-- Problem description --
Look for "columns" in the material below and show each line that contains it.

-- Data for analysis --
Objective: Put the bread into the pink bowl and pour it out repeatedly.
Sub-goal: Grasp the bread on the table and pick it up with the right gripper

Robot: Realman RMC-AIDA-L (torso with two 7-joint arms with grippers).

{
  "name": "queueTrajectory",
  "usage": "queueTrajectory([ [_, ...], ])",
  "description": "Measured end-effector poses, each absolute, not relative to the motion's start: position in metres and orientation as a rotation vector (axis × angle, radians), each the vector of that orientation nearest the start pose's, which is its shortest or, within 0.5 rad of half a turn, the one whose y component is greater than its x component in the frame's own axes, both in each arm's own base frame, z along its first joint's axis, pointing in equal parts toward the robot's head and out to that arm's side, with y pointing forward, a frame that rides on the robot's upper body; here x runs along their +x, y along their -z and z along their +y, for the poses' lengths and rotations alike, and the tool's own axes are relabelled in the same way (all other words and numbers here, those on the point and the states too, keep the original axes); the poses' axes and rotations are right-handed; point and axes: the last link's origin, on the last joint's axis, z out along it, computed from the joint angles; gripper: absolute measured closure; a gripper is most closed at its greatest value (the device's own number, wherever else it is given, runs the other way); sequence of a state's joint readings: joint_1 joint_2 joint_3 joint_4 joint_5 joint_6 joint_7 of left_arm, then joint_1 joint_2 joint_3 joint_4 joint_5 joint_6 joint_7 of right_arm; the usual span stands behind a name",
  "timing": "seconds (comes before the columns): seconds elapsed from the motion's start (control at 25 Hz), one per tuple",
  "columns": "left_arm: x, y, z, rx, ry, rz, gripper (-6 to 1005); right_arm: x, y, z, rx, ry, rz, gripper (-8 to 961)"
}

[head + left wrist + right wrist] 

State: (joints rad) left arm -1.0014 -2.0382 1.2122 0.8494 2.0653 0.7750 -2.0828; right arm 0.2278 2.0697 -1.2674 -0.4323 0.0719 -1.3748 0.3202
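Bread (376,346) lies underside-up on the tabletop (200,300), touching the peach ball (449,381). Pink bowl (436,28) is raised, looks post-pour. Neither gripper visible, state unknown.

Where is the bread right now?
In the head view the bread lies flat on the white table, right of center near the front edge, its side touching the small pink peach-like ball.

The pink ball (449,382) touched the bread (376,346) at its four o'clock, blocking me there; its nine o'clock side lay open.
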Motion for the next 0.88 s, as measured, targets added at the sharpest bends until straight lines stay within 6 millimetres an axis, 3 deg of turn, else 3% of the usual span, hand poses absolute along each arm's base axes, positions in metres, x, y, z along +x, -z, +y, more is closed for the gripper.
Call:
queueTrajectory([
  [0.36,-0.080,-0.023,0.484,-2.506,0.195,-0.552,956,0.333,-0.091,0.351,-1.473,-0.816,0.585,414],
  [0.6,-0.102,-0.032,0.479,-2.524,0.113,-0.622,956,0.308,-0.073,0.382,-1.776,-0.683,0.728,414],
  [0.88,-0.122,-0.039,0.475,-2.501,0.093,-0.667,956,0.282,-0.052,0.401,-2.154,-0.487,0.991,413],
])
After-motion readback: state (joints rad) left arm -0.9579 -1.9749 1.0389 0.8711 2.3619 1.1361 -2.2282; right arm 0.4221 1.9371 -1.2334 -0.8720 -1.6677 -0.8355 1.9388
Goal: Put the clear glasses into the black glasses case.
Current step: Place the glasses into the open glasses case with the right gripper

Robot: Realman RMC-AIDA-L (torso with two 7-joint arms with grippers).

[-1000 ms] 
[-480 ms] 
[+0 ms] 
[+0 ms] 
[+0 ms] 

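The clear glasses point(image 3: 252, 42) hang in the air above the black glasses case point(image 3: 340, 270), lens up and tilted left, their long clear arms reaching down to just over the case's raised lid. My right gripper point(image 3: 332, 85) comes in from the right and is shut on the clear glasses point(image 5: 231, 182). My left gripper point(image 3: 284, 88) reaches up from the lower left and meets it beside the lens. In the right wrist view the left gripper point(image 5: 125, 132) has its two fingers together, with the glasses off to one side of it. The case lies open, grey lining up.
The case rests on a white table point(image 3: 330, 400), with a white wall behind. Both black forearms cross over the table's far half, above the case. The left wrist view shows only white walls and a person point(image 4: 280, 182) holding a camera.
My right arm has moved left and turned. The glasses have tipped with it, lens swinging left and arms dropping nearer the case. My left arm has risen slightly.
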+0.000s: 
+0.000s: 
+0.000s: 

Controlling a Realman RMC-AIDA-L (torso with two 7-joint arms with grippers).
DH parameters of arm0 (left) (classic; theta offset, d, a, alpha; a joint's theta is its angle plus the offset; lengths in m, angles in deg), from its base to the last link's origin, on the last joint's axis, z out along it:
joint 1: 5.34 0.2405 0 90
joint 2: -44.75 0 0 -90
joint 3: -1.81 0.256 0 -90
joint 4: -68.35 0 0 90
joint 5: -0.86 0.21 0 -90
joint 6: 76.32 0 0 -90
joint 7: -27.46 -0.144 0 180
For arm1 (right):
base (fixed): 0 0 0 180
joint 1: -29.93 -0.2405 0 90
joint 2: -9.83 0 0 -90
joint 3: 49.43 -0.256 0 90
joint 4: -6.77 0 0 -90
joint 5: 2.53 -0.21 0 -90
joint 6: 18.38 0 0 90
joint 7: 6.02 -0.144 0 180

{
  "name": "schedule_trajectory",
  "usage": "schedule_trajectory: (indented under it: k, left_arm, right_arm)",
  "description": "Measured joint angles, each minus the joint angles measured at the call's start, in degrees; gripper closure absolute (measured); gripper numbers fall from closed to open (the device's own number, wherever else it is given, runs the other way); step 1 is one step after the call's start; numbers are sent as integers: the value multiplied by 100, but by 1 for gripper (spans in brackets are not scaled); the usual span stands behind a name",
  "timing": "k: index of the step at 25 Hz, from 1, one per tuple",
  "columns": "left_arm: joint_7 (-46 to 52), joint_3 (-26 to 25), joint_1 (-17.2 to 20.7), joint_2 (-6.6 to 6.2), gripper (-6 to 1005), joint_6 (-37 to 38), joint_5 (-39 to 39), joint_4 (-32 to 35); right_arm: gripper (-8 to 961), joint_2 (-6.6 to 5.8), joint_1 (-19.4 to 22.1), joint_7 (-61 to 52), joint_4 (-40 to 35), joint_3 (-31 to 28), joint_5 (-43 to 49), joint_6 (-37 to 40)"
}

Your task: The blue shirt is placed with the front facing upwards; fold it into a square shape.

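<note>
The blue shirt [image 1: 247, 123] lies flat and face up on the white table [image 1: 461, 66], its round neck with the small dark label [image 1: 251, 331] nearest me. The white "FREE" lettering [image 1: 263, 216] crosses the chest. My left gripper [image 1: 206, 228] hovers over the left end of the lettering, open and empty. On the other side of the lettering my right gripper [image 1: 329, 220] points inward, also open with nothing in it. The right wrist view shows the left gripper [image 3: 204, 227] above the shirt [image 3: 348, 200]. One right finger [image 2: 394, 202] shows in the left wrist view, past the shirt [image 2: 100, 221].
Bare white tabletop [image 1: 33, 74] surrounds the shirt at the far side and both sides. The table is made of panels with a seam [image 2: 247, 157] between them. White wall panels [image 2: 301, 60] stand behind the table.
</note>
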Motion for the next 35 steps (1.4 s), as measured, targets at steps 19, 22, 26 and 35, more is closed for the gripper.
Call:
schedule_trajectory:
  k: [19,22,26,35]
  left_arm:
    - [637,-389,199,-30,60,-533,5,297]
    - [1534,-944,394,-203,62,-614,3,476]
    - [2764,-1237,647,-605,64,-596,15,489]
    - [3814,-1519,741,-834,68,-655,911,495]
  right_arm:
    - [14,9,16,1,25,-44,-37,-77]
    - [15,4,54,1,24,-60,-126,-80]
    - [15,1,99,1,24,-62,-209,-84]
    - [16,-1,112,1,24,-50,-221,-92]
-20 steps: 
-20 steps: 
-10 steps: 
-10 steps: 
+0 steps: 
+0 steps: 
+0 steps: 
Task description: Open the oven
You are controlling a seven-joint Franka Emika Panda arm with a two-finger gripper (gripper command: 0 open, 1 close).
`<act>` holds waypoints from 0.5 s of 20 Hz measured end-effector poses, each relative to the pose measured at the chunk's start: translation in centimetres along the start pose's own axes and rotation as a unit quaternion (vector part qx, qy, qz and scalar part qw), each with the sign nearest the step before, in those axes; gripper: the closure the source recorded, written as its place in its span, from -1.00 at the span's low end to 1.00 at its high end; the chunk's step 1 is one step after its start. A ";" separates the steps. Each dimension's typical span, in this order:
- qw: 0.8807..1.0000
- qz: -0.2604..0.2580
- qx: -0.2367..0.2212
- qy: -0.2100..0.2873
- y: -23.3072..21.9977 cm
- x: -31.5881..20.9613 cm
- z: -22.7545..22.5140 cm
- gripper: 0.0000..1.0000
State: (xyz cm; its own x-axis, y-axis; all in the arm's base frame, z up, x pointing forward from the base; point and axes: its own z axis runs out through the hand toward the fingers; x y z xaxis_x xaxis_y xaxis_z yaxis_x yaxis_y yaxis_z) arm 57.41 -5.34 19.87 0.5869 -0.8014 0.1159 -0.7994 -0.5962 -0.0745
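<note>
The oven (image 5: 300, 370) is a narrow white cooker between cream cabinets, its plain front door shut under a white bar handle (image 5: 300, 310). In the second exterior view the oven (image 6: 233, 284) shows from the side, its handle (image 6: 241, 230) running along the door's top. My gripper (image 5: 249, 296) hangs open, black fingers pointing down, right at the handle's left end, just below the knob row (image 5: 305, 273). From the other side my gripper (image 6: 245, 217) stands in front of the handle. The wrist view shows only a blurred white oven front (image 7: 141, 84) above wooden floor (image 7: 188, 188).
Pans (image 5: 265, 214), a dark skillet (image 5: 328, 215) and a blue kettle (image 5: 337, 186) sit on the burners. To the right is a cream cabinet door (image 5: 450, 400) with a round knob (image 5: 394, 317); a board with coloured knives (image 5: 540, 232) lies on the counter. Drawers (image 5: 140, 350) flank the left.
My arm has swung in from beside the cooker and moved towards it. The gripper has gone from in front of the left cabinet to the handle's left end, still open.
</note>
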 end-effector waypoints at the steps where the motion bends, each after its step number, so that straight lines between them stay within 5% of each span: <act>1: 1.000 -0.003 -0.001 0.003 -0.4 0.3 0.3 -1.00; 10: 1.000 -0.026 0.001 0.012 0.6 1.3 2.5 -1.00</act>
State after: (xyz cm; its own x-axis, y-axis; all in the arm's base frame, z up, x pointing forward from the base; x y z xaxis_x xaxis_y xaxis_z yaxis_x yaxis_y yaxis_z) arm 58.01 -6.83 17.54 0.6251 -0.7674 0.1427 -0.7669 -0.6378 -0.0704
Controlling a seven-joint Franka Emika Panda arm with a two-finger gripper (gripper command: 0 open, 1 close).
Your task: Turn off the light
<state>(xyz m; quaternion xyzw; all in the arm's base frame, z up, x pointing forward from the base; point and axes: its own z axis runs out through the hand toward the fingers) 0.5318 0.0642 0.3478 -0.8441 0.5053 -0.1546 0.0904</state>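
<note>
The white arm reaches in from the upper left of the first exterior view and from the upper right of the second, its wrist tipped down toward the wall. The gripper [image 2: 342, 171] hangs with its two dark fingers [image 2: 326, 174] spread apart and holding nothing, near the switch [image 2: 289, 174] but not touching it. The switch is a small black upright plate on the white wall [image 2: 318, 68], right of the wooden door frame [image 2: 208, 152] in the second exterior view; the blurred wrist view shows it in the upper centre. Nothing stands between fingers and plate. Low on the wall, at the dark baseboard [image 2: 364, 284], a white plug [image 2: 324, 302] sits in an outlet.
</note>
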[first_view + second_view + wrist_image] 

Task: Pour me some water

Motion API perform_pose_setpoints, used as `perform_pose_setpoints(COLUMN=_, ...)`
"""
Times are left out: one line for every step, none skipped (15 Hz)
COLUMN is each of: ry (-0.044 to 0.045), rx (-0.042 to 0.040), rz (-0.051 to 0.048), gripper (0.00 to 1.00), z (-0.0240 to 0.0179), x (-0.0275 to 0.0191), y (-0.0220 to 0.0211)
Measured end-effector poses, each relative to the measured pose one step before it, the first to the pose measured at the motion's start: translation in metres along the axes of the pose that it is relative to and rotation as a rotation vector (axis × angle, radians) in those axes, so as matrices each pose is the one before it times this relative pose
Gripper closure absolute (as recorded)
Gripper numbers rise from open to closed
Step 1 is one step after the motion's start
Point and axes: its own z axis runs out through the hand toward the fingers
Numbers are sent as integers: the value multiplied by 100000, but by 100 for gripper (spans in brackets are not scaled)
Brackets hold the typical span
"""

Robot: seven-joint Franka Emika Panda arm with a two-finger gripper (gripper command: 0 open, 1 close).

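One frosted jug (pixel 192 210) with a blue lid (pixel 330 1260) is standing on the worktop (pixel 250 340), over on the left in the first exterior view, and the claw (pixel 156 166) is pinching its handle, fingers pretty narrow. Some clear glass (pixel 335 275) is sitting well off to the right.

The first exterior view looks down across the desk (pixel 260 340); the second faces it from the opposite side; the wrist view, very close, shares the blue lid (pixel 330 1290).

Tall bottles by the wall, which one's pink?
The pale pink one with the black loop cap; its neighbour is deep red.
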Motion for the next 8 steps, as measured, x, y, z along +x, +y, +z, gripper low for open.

-- Answer area --
  "timing": "seconds (comes before the columns): seconds elapsed from the motion's start (control at 25 Hz), one per tuple",
  "columns": "left_arm: x, y, z, rx, ry, rz, gripper (-6 to 1005); right_arm: x, y, z, rx, ry, rz, gripper (-8 to 961)"
  "columns": "left_arm: joint_7 (-46 to 52), joint_3 (-26 to 25), joint_1 (-17.2 to 20.7), joint_2 (-6.6 to 6.2), gripper (-6 to 1005), joint_6 (-37 to 38), joint_5 (-39 to 39), joint_4 (-32 to 35); right_arm: gripper (-8 to 961), joint_2 (-6.6 to 5.8), joint_1 (-19.4 to 22.1), joint_7 (-61 to 52), joint_4 (-40 to 35), joint_3 (-31 to 28), joint_5 (-43 to 49), joint_6 (-37 to 40)"

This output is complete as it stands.